Llms can't express, that's the primary issue. You can't just make a collage of copyrighted works and shield yourself from copyright with "expression".

sdenton4 · 2025-05-13T18:43:00 1747161780

That's certainly an opinion.

Suppafly · 2025-05-13T18:46:43 1747162003

>You can't just make a collage of copyrighted works and shield yourself from copyright with "expression".

And yet collage artists do that all the time.

johnnyanmac · 2025-05-14T08:16:13 1747210573

I'll remind you that all fanart is technically in a gray area of copyright infringement. Legally speaking, companies can take down and charge infringement for anything using their IP thars not under fair use. Collages don't really pass that benchmark.

Yoinnking their up and mass producing slop sure is a line to cross, though.
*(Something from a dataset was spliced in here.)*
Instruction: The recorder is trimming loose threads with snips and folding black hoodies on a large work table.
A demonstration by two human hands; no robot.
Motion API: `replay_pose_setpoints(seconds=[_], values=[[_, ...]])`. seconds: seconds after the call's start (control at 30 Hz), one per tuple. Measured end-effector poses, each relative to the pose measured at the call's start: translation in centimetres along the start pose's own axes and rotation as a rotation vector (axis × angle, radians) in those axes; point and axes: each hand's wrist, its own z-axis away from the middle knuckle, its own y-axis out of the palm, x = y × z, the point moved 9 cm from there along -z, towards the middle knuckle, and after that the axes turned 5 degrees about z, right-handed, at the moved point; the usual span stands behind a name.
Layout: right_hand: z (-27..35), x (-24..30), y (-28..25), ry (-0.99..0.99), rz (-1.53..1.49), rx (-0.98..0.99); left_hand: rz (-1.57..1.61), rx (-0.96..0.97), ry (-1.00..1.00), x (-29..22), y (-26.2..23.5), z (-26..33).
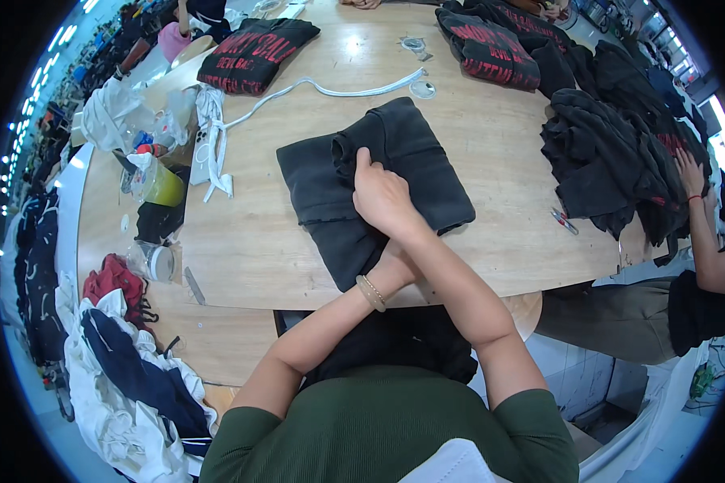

temporalparts · 2025-05-14T14:17:40 1747232260

I'm not an expert, but I thought fan art that people try to monetize in some form is explicitly illegal unless it's protected by parody, and any non commercial "violations" of copyright is totally legal. Disney can't stop me from drawing Mickey in the privacy of my own house, just monetizing/getting famous off of them.

SilasX · 2025-05-12T16:43:20 1747068200

The problem is, you can say all of that for human learning-from-copyrighted-works, so that point isn't definitive.

const_cast · 2025-05-12T21:18:44 1747084724

The difference is we're humans, so we get special privileges. We made the laws.

If we're going to be giving some rights to LLMs for convenient for-profit ventures, I expect some in-depth analysis on whether that is or is not slavery. You can't just anthropomorphize a computer program when it makes you money but then conveniently ignore the hundreds of years of development of human rights. If that seems silly, then I think LLMs are probably not like humans and the comparisons to human learning aren't justified.

If it's like a human, that makes things very complicated.

johnnyanmac · 2025-05-13T02:13:01 1747102381

Scales of effect always come into play when enacting law. If you spend a day digging a whole on the beach, you're probably not going to incur much wrath. If you bring a crane to the beach, you'll be stopped because we know the hole that can be made will disrupt the natural order. A human can do the same thing eventually, but does it so slowly that it's not an issue to enforce 99.9% of the time.

SilasX · 2025-05-13T05:41:36 1747114896

That's just the usual hand-wavy, vague "it's different" argument. If you want to justify treating the cases differently based on a fundamental difference, you need to be more specific. For example, they usually define an amount of rainwater you can collect that's short of disrupting major water flows.

So what is the equivalent of "digging too much" in a beach for AI? What fundamentally changes when you learn hyper-fast vs just read a bunch of horror novels to inform better horror novel-writing? What's unfair about AI compared to learning from published novels about how to properly pace your story?

These are the things you need to figure out before making a post equating AI learning with copyright infringement. "It's different" doesn't cut it.

kbelder · 2025-05-12T23:55:32 1747094132

If they were a database, they would be unquestionably legal, because they're only storing a tiny fraction of one percent of the data from any document, and even that data is not any particular replica of any part of the document, but highly summarized and transformed.

johnnyanmac · 2025-05-13T02:14:08 1747102448

Given that you can in fact prompt enough to reproduce a source image, I'm not convinced that is the actual truth of the matter.